The following retrofit options help federal agencies maintain water efficiency across facilities.
- To maximize water savings, eliminate single-pass cooling by modifying equipment to operate on a closed loop that recirculates water instead of discharging it.
- If modification of equipment to a closed-loop system is not feasible, add an automatic control to shut off the entire system during unoccupied night or weekend hours. This option should be considered only when shutdown has no adverse impact on indoor air quality.
- Installation of a chiller and cooling tower or an air-cooled chiller may also be an economical alternative. Excess usable cooling capacity may already exist within the building.

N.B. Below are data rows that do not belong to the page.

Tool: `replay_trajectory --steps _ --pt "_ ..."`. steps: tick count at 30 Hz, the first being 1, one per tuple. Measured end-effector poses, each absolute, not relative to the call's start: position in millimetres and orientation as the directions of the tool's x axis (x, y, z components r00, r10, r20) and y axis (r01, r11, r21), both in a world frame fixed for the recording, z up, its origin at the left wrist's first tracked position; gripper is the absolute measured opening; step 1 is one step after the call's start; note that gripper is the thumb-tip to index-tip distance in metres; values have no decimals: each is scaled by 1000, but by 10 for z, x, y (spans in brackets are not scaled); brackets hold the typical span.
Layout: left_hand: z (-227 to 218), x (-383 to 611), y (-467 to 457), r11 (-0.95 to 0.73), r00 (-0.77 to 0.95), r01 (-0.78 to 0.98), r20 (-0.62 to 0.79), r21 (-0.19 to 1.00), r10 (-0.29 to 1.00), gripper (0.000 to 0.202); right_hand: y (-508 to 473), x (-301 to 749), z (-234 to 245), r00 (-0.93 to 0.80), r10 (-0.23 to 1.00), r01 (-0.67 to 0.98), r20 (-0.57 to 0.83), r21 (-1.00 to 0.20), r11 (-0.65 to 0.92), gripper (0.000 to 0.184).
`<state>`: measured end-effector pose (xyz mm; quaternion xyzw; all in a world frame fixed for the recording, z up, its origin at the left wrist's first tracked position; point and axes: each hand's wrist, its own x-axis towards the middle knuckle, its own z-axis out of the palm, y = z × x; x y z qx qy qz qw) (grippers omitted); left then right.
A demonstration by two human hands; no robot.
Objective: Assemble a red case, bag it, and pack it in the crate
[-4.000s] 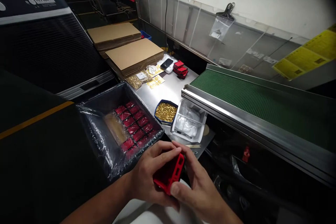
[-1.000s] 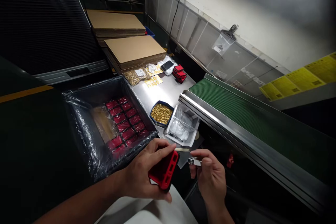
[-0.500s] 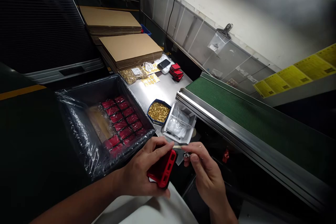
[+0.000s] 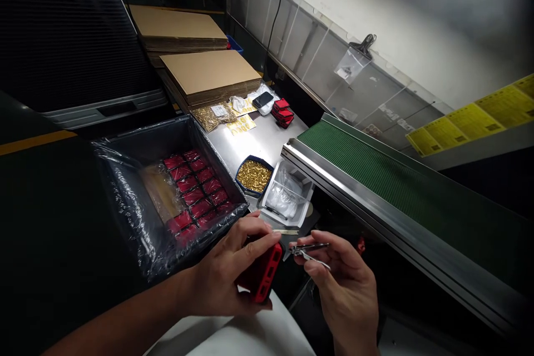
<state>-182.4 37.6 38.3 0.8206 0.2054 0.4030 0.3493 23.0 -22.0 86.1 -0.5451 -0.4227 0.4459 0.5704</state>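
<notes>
Left hand: I see the left hand (image 4: 227, 278) low in the middle of the view, fingers curled shut around a red case (image 4: 266, 277), thumb lying along its top edge.
Red case: it is held on edge over my lap, just in front of the near corner of the bin (image 4: 125, 200); its dark openings face the right hand.
Right hand: the right hand (image 4: 346, 295) is just right of the case, palm turned up, thumb and first fingers pinched on a small metal tool (image 4: 311, 252).
Metal tool: its tip points left, close to the case; I cannot tell whether the two touch.
Bin: lined with clear plastic, it holds rows of red cases (image 4: 194, 192) laid flat beside a brown sheet.
Table: on the steel table (image 4: 258, 139), a blue dish of gold bits (image 4: 254, 175) sits touching a white tray (image 4: 287, 194) of clear bags.
Far end: two cardboard stacks (image 4: 208, 72), a phone (image 4: 262, 99) and a small pile of red cases (image 4: 282, 111).
Right side: a green conveyor belt (image 4: 375, 178) runs along the table edge.
</notes>
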Motion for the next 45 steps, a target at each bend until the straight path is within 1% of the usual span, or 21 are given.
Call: replay_trajectory --steps 3,7,10,21,23,25,27,29,31,33,39,45 --pt "393 -1824 379 -669 597 66 508 740 621 92 -225 223 871 250 968 46 -12 -999 -24 28" --pt "399 -1823 377 -667 588 61 513 742 625 92 -242 238 855 212 977 131 10 -991 -18 23" --pt "404 -1828 371 -668 591 53 516 743 621 94 -243 248 848 188 982 131 14 -991 -11 23" --pt "390 -1839 380 -666 596 10 530 746 603 96 -207 200 848 224 975 47 -4 -999 -15 15" --pt "399 -1839 380 -658 602 5 523 753 604 96 -215 211 839 268 963 80 18 -997 -3 15" --pt "423 -1841 380 -654 608 13 513 756 606 96 -219 248 841 285 957 151 57 -988 14 16" --pt "459 -1843 380 -651 617 27 499 759 608 95 -220 305 857 230 967 250 108 -967 48 19" --pt "495 -1844 384 -646 628 45 481 762 611 93 -219 366 879 121 978 331 167 -936 119 24" --pt "520 -1845 390 -644 637 59 468 763 613 90 -217 409 896 22 977 367 213 -911 190 28" --pt "533 -1845 395 -650 642 66 466 757 609 88 -215 426 905 -36 973 376 228 -899 224 31" --pt "540 -1846 395 -676 653 85 471 732 592 88 -209 426 920 -77 966 416 247 -872 257 33" --pt "546 -1844 392 -689 655 78 484 720 580 85 -188 471 951 -140 964 436 224 -861 263 34"
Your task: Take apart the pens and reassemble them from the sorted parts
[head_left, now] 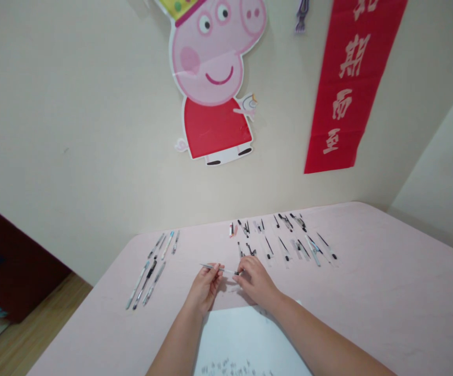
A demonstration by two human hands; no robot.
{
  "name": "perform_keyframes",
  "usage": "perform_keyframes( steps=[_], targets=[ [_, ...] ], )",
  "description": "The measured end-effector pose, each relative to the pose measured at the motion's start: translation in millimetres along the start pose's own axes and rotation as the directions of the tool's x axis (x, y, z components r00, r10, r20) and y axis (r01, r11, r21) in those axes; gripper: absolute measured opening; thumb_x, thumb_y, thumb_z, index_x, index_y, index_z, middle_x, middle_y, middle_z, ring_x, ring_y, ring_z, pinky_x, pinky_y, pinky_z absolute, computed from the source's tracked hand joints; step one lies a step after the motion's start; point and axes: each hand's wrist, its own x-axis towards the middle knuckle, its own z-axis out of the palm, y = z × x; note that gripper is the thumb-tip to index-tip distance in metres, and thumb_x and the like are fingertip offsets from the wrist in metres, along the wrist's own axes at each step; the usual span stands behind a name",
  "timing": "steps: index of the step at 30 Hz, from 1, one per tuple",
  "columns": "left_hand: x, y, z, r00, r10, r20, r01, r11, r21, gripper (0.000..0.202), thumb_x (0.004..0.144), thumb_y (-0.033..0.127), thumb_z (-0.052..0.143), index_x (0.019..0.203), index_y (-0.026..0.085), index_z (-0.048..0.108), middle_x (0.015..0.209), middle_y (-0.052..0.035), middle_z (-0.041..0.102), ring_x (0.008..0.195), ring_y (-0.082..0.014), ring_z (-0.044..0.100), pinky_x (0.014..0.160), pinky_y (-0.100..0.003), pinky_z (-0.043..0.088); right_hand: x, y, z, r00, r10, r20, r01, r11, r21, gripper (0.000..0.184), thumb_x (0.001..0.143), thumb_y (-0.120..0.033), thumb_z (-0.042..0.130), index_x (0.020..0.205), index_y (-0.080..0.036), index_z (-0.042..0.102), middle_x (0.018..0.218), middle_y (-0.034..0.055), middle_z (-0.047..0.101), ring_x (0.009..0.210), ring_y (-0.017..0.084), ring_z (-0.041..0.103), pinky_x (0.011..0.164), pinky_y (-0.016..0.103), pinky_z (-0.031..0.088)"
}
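A thin pen refill (228, 270) lies nearly level between my hands, its pointed end to the left and a dark end to the right. My left hand (207, 284) pinches it near the pointed end. The fingers of my right hand (258, 279) are closed at its dark end; what else they may hold is hidden. Just below my hands lies a white sheet of paper (245, 334) with handwriting along its lower part. To the right of my right hand, several sorted pen parts (281, 245) are spread in two rows.
Assembled pens (146, 284) lie in two groups on the left of the pink-covered table (386, 292). A small white and red tube (231, 230) lies near the back edge. The wall behind carries a cartoon pig cutout (218, 125) and a red banner (344, 94).
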Motion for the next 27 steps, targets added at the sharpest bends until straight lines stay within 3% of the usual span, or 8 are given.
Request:
perform_keyframes(
  steps=[4,11,14,17,20,27],
  targets=[
    [-1.0,0.8,0.5,1.0,-0.007,0.009,0.007,1.0,0.004,0.014,0.082,0.0,0.058,0.072,0.01,0.06,0.068,-0.004,0.068,0.048,-0.0051,0.062,0.051,-0.011,0.054,1.6,-2.7,-2.3,0.998,-0.03,0.054,0.03,1.0,0.001,0.026,0.092,-0.018,0.042,0.069,-0.019,0.054,0.077,0.0043,0.056,0.082,0.02,0.05,0.078,0.036,0.04],
    [-0.2,0.5,-0.3,1.0,0.0,0.003,0.0,1.0,-0.001,0.014,0.08,0.0,0.061,0.07,0.01,0.06,0.067,-0.003,0.068,0.048,-0.0052,0.062,0.049,-0.011,0.054,0.2,-1.8,-0.9,1.0,-0.019,-0.022,0.02,0.999,0.026,0.009,0.08,-0.013,0.057,0.075,-0.02,0.055,0.084,0.0048,0.057,0.087,0.021,0.05,0.079,0.037,0.04],
    [0.8,-0.1,-1.3,1.0,0.002,0.003,-0.002,1.0,-0.005,0.014,0.081,0.0,0.06,0.071,0.01,0.06,0.067,-0.0032,0.068,0.049,-0.0051,0.062,0.05,-0.011,0.054,-0.4,-0.1,-0.2,0.999,0.014,-0.038,-0.013,1.0,0.024,0.01,0.077,-0.015,0.062,0.08,-0.02,0.055,0.088,0.005,0.058,0.089,0.022,0.05,0.08,0.037,0.041],
    [1.1,-0.1,-1.7,1.0,-0.004,0.009,0.004,1.0,-0.002,0.014,0.081,0.0,0.059,0.072,0.01,0.06,0.067,-0.0036,0.068,0.049,-0.0051,0.062,0.05,-0.011,0.054,-0.1,1.3,0.1,1.0,0.008,-0.007,-0.008,1.0,0.018,0.003,0.083,-0.02,0.058,0.08,-0.02,0.057,0.086,0.0053,0.058,0.088,0.022,0.05,0.08,0.037,0.041],
    [1.0,0.0,-1.4,1.0,-0.01,0.013,0.01,1.0,0.007,0.012,0.08,0.001,0.062,0.071,0.01,0.06,0.066,-0.0029,0.068,0.048,-0.0053,0.062,0.049,-0.01,0.054,0.7,1.4,0.1,0.999,-0.028,0.03,0.027,0.999,0.02,0.02,0.09,-0.019,0.046,0.073,-0.019,0.058,0.081,0.0055,0.059,0.086,0.021,0.051,0.08,0.037,0.041],
    [2.3,-1.7,-0.8,1.0,0.012,-0.002,-0.012,1.0,0.008,0.014,0.081,0.0,0.06,0.071,0.01,0.06,0.068,-0.0026,0.068,0.048,-0.0045,0.062,0.048,-0.01,0.054,1.5,-2.3,-0.8,0.999,-0.034,-0.038,0.036,0.998,0.045,0.01,0.08,-0.012,0.057,0.075,-0.02,0.061,0.084,0.0051,0.06,0.09,0.021,0.052,0.084,0.04,0.041]
  ],
)
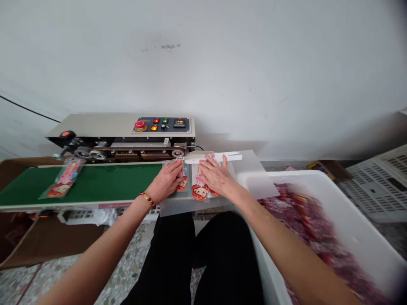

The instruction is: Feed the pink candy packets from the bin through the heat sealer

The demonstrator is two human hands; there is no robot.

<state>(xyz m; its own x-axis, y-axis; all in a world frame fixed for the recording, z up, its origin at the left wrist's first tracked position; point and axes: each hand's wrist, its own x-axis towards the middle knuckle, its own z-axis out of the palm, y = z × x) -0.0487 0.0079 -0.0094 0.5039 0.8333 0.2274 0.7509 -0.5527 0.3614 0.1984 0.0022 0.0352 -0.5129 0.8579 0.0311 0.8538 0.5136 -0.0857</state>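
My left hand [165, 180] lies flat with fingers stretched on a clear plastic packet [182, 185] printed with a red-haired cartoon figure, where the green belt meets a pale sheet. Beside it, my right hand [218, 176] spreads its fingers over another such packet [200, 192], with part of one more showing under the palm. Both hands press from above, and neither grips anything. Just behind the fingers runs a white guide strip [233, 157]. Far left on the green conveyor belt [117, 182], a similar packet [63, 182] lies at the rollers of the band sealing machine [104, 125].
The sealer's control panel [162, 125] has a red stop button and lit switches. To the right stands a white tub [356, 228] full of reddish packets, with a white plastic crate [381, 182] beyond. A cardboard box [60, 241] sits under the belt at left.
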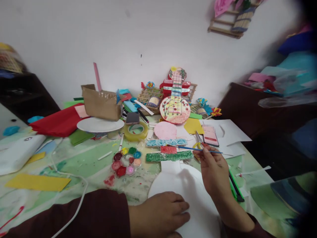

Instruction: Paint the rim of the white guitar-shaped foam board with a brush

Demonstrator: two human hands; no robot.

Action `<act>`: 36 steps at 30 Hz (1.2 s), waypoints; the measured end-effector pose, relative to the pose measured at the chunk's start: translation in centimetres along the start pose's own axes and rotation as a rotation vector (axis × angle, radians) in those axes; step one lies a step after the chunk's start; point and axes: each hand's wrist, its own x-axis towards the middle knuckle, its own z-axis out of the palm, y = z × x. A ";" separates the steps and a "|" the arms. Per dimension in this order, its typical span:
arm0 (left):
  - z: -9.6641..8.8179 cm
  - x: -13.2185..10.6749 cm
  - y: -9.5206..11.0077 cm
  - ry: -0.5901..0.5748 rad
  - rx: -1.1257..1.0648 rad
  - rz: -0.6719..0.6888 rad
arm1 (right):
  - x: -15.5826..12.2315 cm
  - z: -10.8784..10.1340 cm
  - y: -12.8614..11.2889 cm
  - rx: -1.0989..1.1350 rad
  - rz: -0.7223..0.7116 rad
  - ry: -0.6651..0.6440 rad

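My left hand (164, 211) lies flat on a white round-ended cutout (190, 195), fingers stretched out. A thin blue paintbrush (195, 149) is pinched in my right hand (214, 165). Its tip points left, at the cutout's far end, near a red painted section (168, 149). Two painted strips cross there: a blue-and-white one (166, 142) and a green one (170, 156). Beyond them is a pale pink round end (165, 130). Left of the cutout sits a flower-shaped paint palette (126, 161) with several colours in its wells.
A finished-looking painted guitar shape (175, 109) leans at the wall. Scissors (198, 137) and a phone (210, 135) lie beyond my right hand, a green cutter (236, 188) beside its wrist. Tape (126, 132), a cardboard box (101, 104) and a white cable (83, 195) are leftward.
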 end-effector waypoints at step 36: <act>-3.7 -7.5 3.4 0.438 0.361 -0.354 | -5.2 -0.4 -1.6 -0.454 -0.183 -0.117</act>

- Find another use for the single-pass effluent in boiler make-up supply or landscape irrigation and implement. Some equipment effluent, such as degreasers and hydraulic equipment, may be contaminated. This effluent must not be used in boilers.
The following replacement options help federal agencies maintain water efficiency across facilities.
- Replace water-cooled equipment with air-cooled equipment or best available energy/water-efficient technology.
- Replace the once-through cooling systems with a multi-pass cooling tower or closed loop system.
- Consult with experts in the field. Your first resource should be local or headquarters engineers, but do not overlook input from experienced contractors or other government agencies.